Under a meta‐system approach, restoration practices should include information on the regional species pool and the ability of species to locate restored habitats. Key sites acting as sources of colonizers should be identified, and their connectivity with restored river reaches should be evaluated (Heino et al. 2017). This is especially relevant when fragmentation is due to drying, as source sites within the regional species pool are typically located in dry season refugia (Datry et al. 2014). To assess whether improvements in local diversity have positive effects on regional biodiversity, managers could incorporate indices such as taxonomic and functional beta, zeta, and gamma diversity (Panel 1; Table 1; Simons et al. 2019).
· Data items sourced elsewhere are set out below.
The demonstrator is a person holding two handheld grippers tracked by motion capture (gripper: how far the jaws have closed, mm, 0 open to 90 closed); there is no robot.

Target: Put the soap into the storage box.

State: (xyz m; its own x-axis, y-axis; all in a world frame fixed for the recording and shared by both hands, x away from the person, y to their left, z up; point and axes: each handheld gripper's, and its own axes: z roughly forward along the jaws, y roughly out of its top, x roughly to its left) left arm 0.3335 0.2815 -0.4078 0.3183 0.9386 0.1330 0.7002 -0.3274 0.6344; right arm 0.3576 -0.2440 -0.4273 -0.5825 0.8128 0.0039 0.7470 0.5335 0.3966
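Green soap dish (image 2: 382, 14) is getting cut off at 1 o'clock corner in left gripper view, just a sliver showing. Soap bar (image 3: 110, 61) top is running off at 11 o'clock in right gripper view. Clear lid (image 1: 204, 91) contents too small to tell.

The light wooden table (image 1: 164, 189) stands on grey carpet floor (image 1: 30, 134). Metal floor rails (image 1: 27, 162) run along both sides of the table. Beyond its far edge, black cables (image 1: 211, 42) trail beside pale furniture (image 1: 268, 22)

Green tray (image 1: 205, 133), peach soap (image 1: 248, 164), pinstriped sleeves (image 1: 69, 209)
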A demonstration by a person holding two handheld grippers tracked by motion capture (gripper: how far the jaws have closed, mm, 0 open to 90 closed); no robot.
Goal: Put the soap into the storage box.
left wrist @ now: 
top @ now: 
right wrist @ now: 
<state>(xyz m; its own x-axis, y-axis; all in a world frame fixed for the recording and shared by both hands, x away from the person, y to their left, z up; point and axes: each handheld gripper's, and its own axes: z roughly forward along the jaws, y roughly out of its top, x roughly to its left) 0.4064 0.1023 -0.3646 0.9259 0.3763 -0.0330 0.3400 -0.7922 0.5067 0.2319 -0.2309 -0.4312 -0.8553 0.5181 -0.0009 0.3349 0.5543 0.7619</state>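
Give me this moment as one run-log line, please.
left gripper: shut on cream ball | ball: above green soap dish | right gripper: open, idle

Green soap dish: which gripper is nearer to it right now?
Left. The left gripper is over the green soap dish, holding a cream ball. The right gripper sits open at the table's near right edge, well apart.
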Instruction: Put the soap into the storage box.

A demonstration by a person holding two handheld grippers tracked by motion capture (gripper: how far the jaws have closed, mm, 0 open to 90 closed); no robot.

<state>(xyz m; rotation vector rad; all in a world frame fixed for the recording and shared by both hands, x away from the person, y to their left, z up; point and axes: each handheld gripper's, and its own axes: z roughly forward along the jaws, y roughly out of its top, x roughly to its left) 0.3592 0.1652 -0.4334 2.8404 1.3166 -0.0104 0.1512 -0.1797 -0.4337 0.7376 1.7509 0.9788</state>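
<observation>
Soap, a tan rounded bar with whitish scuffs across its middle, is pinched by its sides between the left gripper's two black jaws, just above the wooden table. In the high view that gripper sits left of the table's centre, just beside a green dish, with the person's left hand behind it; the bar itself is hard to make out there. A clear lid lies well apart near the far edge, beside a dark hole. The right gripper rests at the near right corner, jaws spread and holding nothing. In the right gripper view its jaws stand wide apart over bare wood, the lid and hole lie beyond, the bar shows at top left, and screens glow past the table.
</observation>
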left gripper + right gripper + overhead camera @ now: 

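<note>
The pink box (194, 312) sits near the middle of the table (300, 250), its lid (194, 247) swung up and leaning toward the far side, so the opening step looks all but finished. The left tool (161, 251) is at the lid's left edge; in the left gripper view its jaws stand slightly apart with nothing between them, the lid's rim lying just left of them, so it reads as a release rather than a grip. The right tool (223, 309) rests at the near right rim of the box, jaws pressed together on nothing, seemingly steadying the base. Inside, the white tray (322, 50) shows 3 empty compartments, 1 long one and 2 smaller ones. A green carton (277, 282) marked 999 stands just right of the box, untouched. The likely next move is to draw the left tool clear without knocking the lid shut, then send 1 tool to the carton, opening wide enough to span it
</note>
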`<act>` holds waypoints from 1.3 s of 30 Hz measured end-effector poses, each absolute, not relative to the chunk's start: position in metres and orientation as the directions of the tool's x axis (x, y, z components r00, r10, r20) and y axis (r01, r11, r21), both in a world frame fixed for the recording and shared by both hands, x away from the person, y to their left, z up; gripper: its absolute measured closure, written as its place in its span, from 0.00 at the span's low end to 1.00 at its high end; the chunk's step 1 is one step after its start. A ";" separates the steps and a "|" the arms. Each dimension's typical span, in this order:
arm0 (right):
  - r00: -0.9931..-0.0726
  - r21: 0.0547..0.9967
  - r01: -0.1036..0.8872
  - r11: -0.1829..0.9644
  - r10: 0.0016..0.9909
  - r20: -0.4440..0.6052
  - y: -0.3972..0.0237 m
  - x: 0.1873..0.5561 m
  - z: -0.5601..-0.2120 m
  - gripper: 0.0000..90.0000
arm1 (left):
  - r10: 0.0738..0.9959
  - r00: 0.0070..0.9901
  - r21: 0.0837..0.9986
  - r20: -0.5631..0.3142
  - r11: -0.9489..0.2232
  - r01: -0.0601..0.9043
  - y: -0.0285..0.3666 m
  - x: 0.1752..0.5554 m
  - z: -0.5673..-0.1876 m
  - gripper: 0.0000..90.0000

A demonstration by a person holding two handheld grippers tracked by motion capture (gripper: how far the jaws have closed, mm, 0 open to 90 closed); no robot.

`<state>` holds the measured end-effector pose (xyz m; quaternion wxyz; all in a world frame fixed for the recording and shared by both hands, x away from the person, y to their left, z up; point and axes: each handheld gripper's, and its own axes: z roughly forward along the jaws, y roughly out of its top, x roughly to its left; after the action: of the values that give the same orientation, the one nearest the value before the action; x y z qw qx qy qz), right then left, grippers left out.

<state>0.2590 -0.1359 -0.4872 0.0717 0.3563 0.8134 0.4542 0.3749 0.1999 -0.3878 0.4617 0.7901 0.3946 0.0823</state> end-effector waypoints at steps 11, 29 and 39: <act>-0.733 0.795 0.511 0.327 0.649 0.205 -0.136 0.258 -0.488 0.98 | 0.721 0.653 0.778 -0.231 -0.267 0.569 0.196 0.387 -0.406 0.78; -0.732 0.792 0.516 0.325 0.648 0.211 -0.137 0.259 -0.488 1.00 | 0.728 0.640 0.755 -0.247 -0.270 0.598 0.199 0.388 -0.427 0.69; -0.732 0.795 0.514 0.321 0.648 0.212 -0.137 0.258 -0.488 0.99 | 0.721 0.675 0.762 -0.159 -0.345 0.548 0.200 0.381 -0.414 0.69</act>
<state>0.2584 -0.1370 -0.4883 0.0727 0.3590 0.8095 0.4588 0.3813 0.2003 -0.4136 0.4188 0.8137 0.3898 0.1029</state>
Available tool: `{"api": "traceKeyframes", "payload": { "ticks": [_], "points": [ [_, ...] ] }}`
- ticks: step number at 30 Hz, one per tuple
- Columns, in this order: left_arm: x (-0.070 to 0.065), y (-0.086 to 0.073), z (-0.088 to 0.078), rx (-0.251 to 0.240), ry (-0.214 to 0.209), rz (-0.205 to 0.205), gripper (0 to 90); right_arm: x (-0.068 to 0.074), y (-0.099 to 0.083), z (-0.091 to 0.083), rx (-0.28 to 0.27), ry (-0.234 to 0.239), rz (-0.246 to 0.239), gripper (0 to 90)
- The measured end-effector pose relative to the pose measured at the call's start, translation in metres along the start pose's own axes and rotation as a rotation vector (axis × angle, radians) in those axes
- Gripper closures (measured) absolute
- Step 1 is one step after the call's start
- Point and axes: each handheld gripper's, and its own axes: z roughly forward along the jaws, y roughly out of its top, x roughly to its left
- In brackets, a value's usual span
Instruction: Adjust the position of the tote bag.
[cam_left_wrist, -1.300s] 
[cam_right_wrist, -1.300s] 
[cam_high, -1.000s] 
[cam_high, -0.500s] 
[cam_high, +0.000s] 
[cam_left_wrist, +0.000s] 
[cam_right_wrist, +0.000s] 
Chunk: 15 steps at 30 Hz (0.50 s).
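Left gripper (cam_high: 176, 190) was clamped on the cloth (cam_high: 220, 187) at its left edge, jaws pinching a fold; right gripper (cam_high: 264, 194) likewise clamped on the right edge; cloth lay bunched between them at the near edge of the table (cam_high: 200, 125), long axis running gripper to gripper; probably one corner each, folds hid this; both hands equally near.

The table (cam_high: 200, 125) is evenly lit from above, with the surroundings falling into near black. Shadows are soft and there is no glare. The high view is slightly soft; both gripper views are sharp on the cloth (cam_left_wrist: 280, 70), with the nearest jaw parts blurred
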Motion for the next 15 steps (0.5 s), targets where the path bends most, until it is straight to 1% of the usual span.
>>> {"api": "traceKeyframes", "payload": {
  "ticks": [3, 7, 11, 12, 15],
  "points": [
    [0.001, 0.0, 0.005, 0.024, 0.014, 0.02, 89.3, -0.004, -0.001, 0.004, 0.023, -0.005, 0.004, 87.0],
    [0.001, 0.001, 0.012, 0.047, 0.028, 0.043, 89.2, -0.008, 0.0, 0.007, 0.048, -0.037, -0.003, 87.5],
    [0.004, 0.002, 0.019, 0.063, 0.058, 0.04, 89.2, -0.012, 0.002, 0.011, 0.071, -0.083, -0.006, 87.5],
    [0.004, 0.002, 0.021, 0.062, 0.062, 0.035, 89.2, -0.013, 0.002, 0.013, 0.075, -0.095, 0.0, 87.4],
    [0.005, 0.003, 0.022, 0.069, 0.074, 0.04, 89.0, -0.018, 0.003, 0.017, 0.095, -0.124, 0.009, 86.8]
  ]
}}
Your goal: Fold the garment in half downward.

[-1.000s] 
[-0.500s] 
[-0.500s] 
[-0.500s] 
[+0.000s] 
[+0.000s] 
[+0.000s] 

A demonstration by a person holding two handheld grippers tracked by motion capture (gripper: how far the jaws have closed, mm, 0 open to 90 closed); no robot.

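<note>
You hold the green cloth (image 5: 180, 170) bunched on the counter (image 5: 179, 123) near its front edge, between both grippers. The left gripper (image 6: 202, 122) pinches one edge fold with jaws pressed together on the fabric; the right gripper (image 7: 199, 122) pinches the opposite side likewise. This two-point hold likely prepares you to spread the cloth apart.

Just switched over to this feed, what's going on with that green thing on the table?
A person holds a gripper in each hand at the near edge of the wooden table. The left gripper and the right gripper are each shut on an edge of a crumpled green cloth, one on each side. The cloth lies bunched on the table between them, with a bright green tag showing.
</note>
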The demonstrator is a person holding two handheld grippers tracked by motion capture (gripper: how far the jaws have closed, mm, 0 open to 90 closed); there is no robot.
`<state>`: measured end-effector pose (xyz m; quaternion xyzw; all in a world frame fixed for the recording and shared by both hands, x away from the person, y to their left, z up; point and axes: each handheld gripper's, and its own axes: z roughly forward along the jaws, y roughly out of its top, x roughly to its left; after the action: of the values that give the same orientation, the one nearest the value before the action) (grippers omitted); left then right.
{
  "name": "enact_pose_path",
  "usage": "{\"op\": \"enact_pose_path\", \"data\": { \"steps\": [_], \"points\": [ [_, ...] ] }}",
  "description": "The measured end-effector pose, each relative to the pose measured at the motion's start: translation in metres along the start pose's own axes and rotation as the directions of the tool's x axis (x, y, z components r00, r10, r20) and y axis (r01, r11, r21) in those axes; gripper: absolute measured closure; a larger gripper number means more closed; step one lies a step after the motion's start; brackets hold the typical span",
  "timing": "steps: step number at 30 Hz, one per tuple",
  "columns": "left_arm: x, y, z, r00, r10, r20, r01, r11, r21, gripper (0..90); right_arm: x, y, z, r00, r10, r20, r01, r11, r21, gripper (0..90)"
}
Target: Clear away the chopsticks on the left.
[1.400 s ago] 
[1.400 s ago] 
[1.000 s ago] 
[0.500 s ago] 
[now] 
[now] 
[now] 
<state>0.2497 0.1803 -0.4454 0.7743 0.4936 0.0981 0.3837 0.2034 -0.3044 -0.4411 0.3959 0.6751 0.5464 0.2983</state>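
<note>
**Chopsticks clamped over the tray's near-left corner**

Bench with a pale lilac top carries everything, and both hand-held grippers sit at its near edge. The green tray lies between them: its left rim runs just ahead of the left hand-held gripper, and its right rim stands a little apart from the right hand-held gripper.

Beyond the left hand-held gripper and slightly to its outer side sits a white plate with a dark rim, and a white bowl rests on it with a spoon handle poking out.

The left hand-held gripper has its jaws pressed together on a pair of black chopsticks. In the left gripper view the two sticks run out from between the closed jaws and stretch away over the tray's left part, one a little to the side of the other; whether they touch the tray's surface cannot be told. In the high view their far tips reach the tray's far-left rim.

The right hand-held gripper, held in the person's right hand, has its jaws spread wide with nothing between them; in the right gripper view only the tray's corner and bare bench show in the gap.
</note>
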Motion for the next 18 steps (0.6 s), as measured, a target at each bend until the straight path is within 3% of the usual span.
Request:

Toward a more holistic ecosystem‐based management in rivers

At the ecosystem level, there is a growing need for spatially explicit examinations of biogeochemical, hydromorphological, and ecological patterns and processes (Gounand et al. 2018; McCluney et al. 2014). Several prioritization tools are currently available for integrating spatial dynamics into conservation planning (eg Hermoso et al. 2013, 2018), and most policies and related guidance documents promote adaptive management that incorporates cross‐ecosystem processes and scale‐dependency. However, implementation of these tools and principles remains rare (Acreman et al. 2020). Effectively integrating state‐of‐the‐art ecological theory into environmental management will require research and capacity building. Monitoring programs should include measures of ecosystem processes across the river network, such as decomposition of leaf litter and ecosystem metabolism (Young et al. 2008) or measures of food web structure (Otto et al. 2018), which could help to identify functional hotspots (McClain et al. 2003). These measures could be systematically integrated into conservation planning. As different biodiversity facets, ecosystem processes, and ecosystem services may vary in their degree of spatial congruence across the river network, prioritization methods that integrate these variables simultaneously could be used to maximize their protection in a holistic way (Hermoso et al. 2018; Erős and Bányai 2020).

Conclusions

Meta‐system theory represents a powerful framework for understanding the dynamics of populations, communities, and ecosystems, and for guiding conservation, biomonitoring, and restoration of increasingly fragmented river networks. Yet potential applications of this approach are only beginning to emerge, and many methodological and empirical developments are urgently needed to integrate this framework into environmental policies. Guidance based on meta‐system theory could improve the quality of legislation and understanding of causes and effects across spatial scales, and constitute a major step toward sustainable, adaptive management of rivers in the Anthropocene. The relevance of this framework will be even greater in the future, as climate change and escalating human demand for water exacerbate the frequency and magnitude of extreme events, such as floods and droughts, thereby rapidly altering river connectivity and producing unprecedented river network fragmentation.